*** Block opens ***
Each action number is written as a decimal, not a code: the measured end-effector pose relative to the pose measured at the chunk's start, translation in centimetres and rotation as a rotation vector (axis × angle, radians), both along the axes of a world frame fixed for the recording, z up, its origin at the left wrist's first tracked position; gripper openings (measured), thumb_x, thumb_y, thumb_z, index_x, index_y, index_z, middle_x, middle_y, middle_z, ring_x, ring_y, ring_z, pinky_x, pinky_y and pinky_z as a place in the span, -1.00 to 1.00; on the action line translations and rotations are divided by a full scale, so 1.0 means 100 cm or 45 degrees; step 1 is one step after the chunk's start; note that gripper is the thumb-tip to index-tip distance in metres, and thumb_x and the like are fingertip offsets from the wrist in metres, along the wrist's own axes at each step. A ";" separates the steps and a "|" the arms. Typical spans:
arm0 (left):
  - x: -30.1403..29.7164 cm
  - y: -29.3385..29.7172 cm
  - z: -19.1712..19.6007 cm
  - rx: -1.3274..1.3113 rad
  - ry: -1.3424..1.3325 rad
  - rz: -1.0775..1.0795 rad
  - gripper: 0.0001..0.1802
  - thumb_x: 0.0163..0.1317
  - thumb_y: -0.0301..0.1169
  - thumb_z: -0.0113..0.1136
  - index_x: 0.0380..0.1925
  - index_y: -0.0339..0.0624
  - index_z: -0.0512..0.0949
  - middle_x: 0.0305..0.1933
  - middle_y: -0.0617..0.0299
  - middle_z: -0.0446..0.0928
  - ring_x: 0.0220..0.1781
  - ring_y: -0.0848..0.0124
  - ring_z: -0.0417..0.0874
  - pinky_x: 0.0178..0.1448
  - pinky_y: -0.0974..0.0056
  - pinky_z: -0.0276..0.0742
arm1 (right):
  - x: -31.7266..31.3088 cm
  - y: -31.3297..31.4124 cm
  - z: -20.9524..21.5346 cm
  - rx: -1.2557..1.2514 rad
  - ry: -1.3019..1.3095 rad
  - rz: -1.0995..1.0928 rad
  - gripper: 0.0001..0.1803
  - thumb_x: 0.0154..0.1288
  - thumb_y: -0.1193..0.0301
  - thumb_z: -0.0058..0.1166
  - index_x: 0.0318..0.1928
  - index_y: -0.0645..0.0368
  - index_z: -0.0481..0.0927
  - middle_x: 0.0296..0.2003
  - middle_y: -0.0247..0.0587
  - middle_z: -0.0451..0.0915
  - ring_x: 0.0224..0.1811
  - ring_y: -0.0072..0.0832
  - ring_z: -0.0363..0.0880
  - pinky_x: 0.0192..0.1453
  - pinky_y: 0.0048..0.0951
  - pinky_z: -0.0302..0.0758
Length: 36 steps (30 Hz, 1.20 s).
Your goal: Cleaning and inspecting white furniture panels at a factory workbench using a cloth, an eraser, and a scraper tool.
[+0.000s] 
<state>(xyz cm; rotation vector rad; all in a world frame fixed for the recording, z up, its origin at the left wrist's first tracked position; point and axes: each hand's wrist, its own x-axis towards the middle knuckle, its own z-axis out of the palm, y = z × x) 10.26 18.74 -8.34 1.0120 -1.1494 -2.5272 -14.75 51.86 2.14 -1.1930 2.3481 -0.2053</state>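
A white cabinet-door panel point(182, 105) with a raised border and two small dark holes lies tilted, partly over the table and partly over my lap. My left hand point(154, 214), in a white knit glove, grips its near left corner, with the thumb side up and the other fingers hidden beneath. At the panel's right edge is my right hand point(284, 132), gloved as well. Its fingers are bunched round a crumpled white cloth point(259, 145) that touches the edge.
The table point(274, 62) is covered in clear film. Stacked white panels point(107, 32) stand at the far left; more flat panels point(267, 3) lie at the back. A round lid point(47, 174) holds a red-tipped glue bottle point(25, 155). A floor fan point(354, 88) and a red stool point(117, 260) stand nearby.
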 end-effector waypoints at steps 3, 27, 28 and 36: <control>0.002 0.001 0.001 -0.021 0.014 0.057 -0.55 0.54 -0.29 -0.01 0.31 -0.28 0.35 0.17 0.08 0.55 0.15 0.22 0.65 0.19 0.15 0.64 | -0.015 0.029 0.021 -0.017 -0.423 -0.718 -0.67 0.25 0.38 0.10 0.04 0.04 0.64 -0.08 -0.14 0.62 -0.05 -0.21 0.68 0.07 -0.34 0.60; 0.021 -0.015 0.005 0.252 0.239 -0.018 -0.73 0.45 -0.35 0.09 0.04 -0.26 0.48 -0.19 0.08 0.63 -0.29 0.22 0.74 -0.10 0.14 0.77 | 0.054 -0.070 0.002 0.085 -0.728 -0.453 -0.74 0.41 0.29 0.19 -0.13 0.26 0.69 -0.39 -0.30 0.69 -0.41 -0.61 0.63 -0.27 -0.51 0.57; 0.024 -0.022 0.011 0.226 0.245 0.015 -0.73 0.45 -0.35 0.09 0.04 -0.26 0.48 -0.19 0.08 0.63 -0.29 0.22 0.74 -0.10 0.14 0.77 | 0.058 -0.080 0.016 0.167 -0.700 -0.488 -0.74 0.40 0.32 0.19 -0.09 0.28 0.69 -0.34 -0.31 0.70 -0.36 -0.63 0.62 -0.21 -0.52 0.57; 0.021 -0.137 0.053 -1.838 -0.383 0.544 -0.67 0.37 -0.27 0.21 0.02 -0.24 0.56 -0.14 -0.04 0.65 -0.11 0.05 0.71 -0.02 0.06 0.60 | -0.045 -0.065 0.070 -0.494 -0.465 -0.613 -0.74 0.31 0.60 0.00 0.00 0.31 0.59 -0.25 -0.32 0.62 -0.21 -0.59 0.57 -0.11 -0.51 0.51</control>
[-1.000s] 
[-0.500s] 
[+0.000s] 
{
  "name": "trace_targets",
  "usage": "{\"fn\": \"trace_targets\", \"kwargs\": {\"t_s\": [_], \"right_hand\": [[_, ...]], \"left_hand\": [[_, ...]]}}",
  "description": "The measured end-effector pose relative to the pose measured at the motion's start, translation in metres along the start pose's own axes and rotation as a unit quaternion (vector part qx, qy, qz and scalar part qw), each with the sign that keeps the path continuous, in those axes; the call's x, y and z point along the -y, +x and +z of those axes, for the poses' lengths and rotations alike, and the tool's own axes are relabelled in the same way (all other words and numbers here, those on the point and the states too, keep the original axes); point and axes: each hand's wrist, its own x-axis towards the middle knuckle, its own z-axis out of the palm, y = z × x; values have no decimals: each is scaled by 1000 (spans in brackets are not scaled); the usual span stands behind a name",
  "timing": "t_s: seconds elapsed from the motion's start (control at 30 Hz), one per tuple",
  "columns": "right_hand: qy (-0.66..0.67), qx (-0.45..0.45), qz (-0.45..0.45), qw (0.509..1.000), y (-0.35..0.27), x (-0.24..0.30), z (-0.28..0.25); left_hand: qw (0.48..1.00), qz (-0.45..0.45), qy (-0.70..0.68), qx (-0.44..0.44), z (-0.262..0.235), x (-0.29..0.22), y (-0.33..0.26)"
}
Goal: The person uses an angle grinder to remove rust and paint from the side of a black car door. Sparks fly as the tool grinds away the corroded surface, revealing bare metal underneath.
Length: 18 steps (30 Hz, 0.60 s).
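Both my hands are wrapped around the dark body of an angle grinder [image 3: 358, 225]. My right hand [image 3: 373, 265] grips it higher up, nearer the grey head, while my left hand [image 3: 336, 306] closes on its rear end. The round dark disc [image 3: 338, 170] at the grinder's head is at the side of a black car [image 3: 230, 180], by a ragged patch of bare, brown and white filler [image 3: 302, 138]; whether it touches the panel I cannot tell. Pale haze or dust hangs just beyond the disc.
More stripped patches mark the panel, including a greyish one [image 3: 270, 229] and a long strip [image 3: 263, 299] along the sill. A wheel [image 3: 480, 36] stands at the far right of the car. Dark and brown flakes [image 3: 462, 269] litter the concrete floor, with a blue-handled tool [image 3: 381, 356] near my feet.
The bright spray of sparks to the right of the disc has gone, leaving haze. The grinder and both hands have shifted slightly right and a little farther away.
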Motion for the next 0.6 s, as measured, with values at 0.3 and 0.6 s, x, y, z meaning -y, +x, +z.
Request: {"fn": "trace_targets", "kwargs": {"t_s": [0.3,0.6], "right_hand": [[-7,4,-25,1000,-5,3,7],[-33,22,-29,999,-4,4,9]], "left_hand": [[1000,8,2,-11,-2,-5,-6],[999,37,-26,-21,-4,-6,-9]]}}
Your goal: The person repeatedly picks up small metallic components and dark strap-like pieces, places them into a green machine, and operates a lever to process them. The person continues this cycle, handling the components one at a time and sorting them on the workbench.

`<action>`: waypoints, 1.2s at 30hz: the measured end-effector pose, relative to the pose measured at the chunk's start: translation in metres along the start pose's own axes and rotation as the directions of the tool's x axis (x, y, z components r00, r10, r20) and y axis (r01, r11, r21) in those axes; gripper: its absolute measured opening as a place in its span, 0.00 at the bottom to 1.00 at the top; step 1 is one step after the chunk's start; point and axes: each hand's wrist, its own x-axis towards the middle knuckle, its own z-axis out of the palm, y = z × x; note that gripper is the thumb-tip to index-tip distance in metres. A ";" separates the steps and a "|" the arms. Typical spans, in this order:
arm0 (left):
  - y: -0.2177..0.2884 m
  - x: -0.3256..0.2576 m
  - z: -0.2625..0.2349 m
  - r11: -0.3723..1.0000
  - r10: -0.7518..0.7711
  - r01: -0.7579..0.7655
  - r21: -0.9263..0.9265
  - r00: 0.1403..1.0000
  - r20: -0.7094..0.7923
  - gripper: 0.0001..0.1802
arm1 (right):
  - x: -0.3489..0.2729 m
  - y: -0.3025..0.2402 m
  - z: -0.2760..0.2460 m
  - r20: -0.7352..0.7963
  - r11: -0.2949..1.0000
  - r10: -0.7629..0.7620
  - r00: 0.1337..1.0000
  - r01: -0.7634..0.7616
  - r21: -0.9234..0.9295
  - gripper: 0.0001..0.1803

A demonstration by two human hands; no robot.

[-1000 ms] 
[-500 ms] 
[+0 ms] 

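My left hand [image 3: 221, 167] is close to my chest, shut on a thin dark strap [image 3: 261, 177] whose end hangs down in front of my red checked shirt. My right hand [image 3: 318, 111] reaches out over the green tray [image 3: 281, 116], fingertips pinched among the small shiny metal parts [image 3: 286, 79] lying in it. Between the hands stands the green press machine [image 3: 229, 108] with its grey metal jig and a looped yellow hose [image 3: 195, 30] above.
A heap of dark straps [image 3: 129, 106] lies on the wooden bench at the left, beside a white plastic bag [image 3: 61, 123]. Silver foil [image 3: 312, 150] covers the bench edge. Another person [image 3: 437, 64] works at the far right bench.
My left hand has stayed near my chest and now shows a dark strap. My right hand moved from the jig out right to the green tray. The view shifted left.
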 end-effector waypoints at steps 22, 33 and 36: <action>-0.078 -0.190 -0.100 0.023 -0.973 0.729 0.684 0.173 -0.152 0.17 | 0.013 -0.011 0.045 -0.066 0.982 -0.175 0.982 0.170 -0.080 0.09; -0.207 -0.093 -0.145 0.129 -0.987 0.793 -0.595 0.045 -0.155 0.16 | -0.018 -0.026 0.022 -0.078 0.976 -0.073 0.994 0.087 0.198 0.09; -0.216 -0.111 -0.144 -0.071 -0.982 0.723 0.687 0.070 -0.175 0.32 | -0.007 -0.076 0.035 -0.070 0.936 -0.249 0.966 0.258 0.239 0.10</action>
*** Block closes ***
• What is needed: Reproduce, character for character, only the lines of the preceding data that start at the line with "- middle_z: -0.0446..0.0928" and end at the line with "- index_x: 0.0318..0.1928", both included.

• Expected output:
  - middle_z: -0.0446..0.0928
  - ring_x: 0.0220..0.1781
  - ring_y: -0.0848..0.0124
  - ring_z: -0.0417..0.0874
  - pinky_x: 0.0178..0.1448
  - pinky_y: -0.0974..0.0056
  - pinky_z: -0.0276..0.0742
arm1 (right):
  - x: -31.7266..31.3088 cm
  - y: -31.3297..31.4124 cm
  - z: -20.9524..21.5346 cm
  - rx: -1.2557..1.2514 rad
  - ry: -1.3019..1.3095 rad
  - rz: -1.0995..1.0928 rad
  - gripper: 0.0001..0.1803
  - thumb_x: 0.0154..0.1288
  - thumb_y: -0.1193..0.0301
  - thumb_z: -0.0058..0.1166
  - index_x: 0.0318..0.1928

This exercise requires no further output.